§ What the task asks:
Tally the lines below that contain the word "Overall". Only the number should be returned.

· · · ·

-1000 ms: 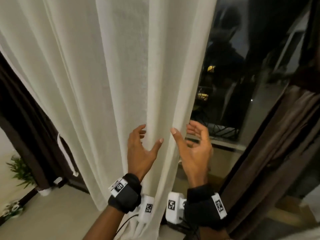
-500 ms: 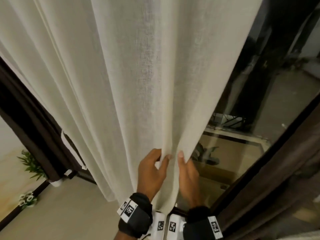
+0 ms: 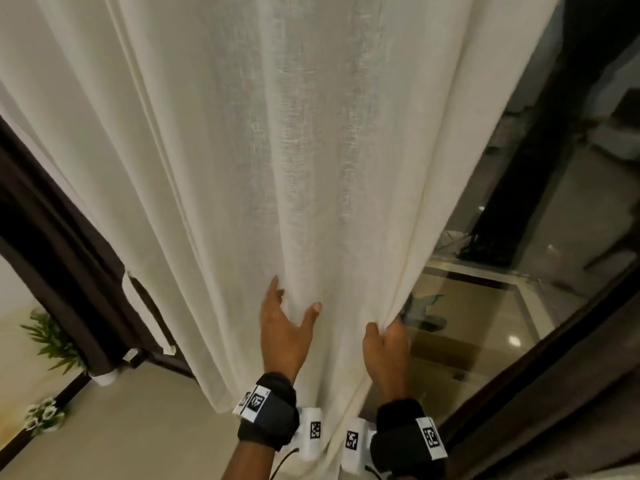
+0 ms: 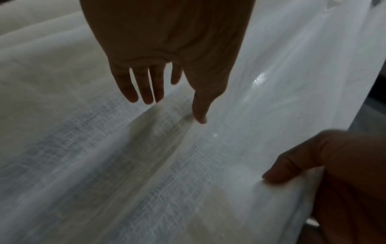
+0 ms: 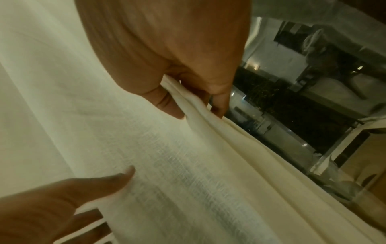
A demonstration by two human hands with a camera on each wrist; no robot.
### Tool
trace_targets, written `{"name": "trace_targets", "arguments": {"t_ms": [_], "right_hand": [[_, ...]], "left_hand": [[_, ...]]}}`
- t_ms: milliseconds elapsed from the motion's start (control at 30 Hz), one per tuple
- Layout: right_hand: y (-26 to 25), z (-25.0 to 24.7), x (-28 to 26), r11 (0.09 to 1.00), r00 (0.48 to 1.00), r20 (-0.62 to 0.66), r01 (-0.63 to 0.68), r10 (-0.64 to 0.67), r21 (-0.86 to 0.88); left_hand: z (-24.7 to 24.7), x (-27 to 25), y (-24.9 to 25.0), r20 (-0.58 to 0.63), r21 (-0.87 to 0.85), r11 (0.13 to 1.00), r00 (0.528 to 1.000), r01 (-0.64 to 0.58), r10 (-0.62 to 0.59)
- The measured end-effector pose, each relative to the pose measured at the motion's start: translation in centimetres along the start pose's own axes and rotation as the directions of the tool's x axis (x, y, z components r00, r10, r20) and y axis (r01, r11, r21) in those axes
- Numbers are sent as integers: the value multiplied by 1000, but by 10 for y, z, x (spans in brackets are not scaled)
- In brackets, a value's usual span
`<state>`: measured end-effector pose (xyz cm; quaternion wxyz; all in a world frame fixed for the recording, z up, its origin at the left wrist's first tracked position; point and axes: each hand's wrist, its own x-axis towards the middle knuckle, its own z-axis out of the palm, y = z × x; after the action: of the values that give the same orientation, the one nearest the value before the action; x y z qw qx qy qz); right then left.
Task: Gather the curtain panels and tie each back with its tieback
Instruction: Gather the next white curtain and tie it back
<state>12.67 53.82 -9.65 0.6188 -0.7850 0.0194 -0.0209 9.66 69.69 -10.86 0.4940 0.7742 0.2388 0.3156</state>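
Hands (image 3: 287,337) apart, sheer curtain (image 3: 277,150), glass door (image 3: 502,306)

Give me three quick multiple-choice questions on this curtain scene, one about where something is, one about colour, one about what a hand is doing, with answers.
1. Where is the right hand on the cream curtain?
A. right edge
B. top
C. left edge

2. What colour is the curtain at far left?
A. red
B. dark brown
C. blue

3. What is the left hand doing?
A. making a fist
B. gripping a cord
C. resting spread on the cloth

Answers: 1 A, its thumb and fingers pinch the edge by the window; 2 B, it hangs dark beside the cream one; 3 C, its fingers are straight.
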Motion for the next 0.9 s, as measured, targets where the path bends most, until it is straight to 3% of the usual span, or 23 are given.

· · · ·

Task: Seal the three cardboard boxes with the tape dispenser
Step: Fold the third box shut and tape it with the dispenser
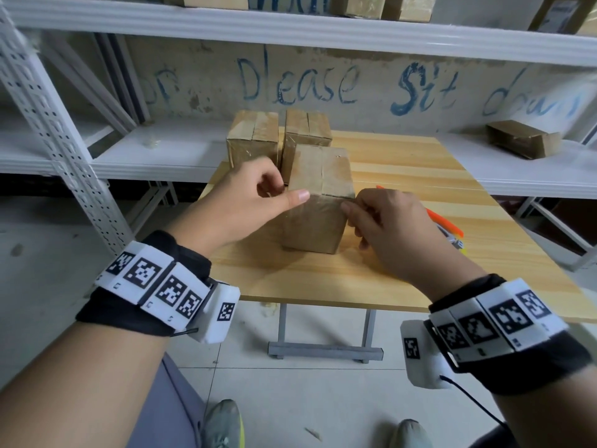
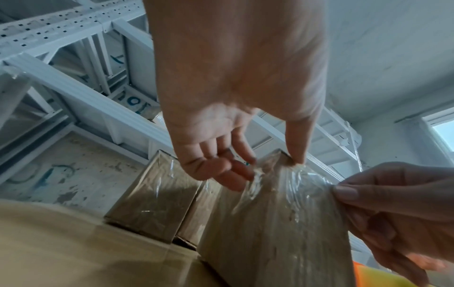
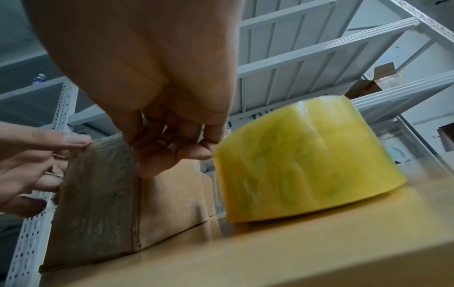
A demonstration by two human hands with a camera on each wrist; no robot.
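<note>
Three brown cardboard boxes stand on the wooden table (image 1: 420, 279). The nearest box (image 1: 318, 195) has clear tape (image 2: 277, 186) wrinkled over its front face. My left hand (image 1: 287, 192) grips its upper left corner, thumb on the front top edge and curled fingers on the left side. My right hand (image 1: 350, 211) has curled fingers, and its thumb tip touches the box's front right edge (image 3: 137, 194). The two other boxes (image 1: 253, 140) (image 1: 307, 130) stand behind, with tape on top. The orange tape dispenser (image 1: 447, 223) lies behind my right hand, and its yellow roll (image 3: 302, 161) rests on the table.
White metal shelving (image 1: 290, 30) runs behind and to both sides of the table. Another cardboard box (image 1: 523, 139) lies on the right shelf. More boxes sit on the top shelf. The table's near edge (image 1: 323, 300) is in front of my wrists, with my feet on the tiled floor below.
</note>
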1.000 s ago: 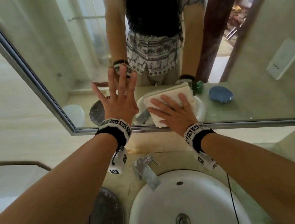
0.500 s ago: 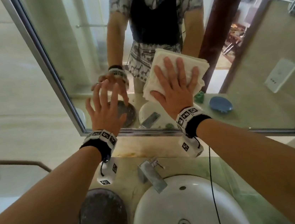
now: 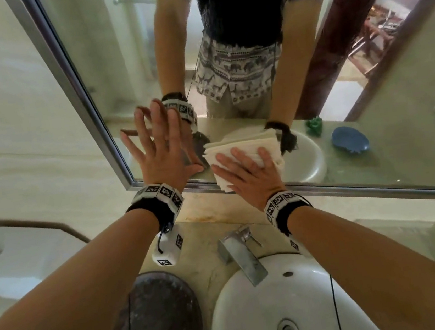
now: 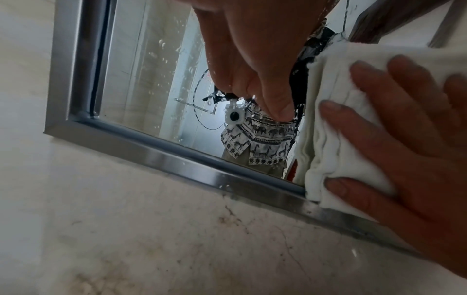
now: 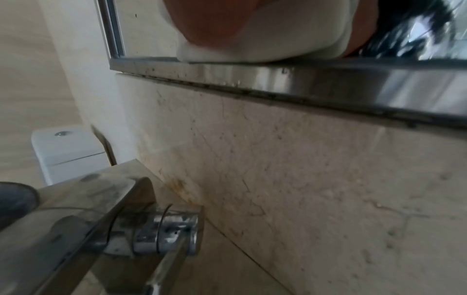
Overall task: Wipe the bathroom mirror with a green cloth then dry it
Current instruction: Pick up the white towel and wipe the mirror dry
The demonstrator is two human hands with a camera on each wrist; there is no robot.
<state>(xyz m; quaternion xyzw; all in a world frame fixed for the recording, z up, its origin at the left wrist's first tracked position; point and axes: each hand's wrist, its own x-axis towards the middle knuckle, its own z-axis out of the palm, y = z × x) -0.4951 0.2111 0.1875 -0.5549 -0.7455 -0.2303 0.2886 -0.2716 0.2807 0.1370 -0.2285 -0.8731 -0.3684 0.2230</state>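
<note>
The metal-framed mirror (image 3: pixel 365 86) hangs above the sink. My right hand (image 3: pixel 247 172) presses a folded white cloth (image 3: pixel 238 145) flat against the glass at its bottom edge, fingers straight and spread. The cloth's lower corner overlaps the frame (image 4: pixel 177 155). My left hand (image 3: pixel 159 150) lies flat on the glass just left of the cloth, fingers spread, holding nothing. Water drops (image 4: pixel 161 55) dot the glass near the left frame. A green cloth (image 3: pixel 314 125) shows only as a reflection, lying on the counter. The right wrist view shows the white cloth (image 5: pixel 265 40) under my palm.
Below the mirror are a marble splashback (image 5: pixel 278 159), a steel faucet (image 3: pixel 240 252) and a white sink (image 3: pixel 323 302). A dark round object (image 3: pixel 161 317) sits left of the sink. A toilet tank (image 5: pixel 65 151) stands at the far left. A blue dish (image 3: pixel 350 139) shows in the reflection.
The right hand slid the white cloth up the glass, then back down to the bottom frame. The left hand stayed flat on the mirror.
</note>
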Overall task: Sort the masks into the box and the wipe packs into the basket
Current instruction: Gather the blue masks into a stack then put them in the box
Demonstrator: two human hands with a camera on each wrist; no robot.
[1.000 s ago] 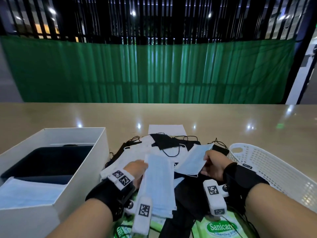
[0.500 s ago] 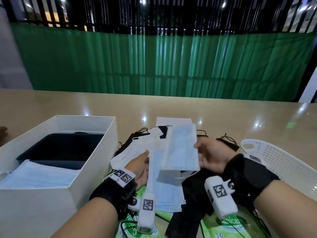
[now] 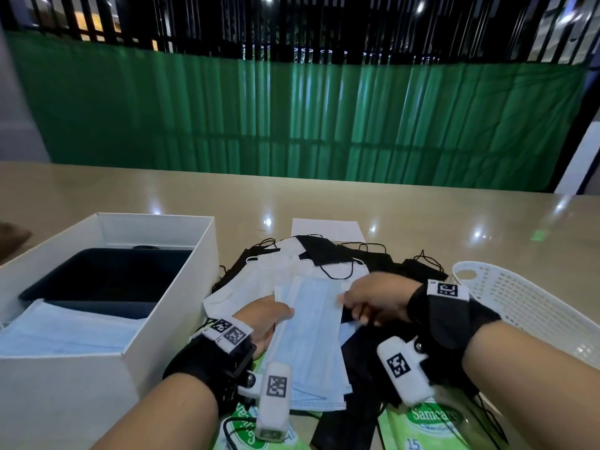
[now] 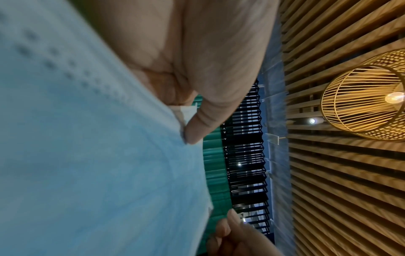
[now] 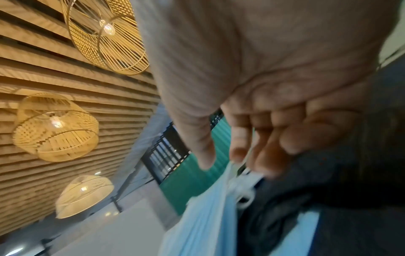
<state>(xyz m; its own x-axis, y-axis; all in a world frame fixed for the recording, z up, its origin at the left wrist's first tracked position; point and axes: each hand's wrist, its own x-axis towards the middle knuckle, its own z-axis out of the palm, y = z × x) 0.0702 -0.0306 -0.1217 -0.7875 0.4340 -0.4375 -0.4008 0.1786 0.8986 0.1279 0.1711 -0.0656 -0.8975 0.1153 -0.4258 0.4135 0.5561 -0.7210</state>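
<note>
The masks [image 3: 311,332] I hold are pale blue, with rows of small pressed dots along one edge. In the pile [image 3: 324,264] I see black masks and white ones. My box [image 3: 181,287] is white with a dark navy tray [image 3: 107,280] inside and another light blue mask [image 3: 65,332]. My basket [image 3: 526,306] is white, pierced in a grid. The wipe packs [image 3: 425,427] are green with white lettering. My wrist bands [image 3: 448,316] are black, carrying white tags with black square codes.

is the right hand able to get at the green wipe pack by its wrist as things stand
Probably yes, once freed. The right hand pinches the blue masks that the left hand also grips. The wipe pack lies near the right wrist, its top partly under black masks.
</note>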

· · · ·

§ Your solution:
2